All’interno di una classe non può di certo mancare la lavagna. Chi di noi non ha diretto il suo sguardo verso questo oggetto dove generazioni di maestri e professori hanno scritto date, operazioni, sillabe, equazioni, compiti. Gli alunni invece, durante le fugaci ricreazioni, realizzano i propri disegni e scrivono qualche messaggio. Le lezioni iniziano sempre con la data scritta alla lavagna in bella grafia. Allora come oggi, la lavagna attira l’attenzione dei bambini: quante volte mi chiedono di poter prendere i gessi e scriverci sopra.
Già, perché per scrivere sulla lavagna c’è bisogno dei gessi, e se questi sono colorati è ancora più bello. Nel mio girovagare per le classi porto sempre con me una scatolina che ormai i bambini conoscono a memoria: all’interno non c’è la mia merenda, come spesso dico loro per scherzare, piuttosto tanti gessi colorati con cui scrivere e disegnare.
Come nella vita, anche tra arredi scolastici ci sono i protagonisti e coloro che lavorano dietro le quinte. Pur essendo la primadonna per grandezza e importanza, la lavagna condivide la gloria con il cancellino, molto più piccolo e più umile, meno resistente al tempo e all’usura. Senza di esso nessuna lavagna potrebbe essere utilizzata.

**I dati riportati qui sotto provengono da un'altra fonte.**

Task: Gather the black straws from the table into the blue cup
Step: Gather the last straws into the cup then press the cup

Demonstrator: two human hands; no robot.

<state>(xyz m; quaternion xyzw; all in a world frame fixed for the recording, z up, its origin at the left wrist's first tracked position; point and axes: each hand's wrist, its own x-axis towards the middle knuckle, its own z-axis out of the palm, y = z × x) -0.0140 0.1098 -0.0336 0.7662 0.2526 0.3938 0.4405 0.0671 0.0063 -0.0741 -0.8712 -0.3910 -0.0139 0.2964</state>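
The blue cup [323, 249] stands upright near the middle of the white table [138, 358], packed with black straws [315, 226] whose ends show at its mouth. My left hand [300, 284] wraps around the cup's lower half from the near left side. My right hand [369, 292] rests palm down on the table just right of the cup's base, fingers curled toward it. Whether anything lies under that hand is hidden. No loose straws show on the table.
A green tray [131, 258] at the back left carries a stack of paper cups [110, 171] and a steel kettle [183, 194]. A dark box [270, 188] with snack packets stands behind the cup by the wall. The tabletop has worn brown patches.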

Ecco come la gloria dei grandi dipende anche dall’umile lavoro dei più piccoli.
Le mani sporche di gesso
La lavagna nel corso del tempo ha subito diversi cambiamenti. Quando ero bambino erano piuttosto ingombranti e potevano essere girate attraverso un meccanismo manuale, perché avevano i quadretti su di un lato e le righe sull’altro, utilizzati a seconda delle necessità. Purtroppo qualche insegnante ne faceva un uso umiliante tanto che i bambini più indisciplinati finivano spesso dietro la lavagna in punizione. Una volta la mia simpatica maestra delle elementari mandò anche me: ricordo il senso di vergogna nel pensare che i miei compagni vedevano solo le mie gambe mentre davanti ai miei occhi c’era il nero più nero, quella superficie fredda come il cuore della mia maestra.
Diversi insegnanti non prediligono usare la classica lavagna di ardesia: troppa polvere di gesso, troppo sporco, poco pratica. Personalmente uso ancora tanto la lavagna in mancanza di mezzi alternativi. Mi piace scriverci per far risaltare i colori, la trovo ottima anche per disegnare; sporcarmi le mani con il gesso dopo aver lavorato non mi infastidisce, anzi mi fa sentire un artigiano della didattica!
Scuola 2.0
Oggi le lavagne sono appese al muro, molte sono senza le righe e i quadretti, alcune sono pezzi di antiquariato che però continuano a svolgere egregiamente il loro lavoro. Le lavagne hanno puntate su di sé gli occhi degli studenti. Se potessero parlare chissà quante generazioni di bambini ci racconterebbero.
Al giorno d’oggi la classica lavagna di ardesia sta lasciando spazio alle più moderne lim (lavagna interattiva manuale), notevolmente più al passo con i tempi, ottime per una didattica nuova che possa offrire all’insegnante contenuti più ricchi. Non tutte le scuole – tra cui la mia – ne sono ancora pienamente fornite, questo è un grave segno di arretratezza perché non usare la lim vuol dire precludersi strade nuove per lasciare spazio alla didattica più tradizionale. I cambiamenti spaventano molti degli insegnanti che preferiscono arroccarsi dietro qualcosa di sperimentato piuttosto che esplorare nuove metodologie di insegnamento.
Chi si pone in questa posizione non conosce le potenzialità delle lim e non sa di parlare ai nativi digitali che davanti alla sempre bella lavagna di ardesia vedono solo una superficie nera, la stessa che vedevo io standoci dietro.
Il mondo dei colori dei pixel della lim cattura l’attenzione di studenti abituati a questo linguaggio; con la lavagna di ardesia i bambini scoprono la scrittura dell’insegnante e che i numeri e le lettere possono prendere colore uscendo dal nero, come in un teatro quando dal buio è l’attore a comparire all’improvviso. Entrambe possono camminare insieme per lasciare viva la storia e aprire la scuola verso il futuro.